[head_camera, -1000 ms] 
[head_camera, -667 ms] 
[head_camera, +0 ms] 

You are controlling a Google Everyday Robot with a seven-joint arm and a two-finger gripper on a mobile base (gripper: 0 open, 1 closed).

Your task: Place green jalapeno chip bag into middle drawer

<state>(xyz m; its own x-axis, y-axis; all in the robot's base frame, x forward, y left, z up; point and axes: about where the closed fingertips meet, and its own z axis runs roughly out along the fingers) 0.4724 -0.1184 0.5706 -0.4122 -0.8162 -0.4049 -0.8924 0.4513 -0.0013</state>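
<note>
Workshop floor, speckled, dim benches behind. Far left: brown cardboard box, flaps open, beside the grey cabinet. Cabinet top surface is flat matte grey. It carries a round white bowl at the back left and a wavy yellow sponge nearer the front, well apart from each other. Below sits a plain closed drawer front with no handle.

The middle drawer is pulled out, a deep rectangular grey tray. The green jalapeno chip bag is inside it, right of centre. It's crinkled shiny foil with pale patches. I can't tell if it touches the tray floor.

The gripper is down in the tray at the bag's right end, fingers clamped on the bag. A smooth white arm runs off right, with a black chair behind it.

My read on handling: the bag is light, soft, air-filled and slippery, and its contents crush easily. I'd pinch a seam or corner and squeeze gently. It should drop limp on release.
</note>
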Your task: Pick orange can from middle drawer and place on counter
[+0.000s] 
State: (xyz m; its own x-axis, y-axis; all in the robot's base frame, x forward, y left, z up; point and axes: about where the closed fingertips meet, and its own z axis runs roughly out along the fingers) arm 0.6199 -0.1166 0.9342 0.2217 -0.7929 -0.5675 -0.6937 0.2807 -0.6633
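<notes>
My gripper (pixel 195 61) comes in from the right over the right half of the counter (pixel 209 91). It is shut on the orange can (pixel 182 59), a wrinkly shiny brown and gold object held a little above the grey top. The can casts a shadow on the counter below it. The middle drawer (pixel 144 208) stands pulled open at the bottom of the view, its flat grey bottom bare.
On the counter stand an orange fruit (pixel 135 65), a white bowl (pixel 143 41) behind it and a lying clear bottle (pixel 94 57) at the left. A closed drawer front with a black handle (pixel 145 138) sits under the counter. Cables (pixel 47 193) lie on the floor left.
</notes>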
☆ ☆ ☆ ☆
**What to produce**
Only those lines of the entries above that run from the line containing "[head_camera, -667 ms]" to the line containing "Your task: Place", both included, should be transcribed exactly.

**Result of this task**
[head_camera, -667 ms] 
[head_camera, +0 ms] 

You are controlling a Google Everyday Robot with a seven-joint arm and a two-finger gripper on a mobile base (gripper: 0 open, 1 closed).

Your task: Place green jalapeno chip bag into middle drawer

The output is complete.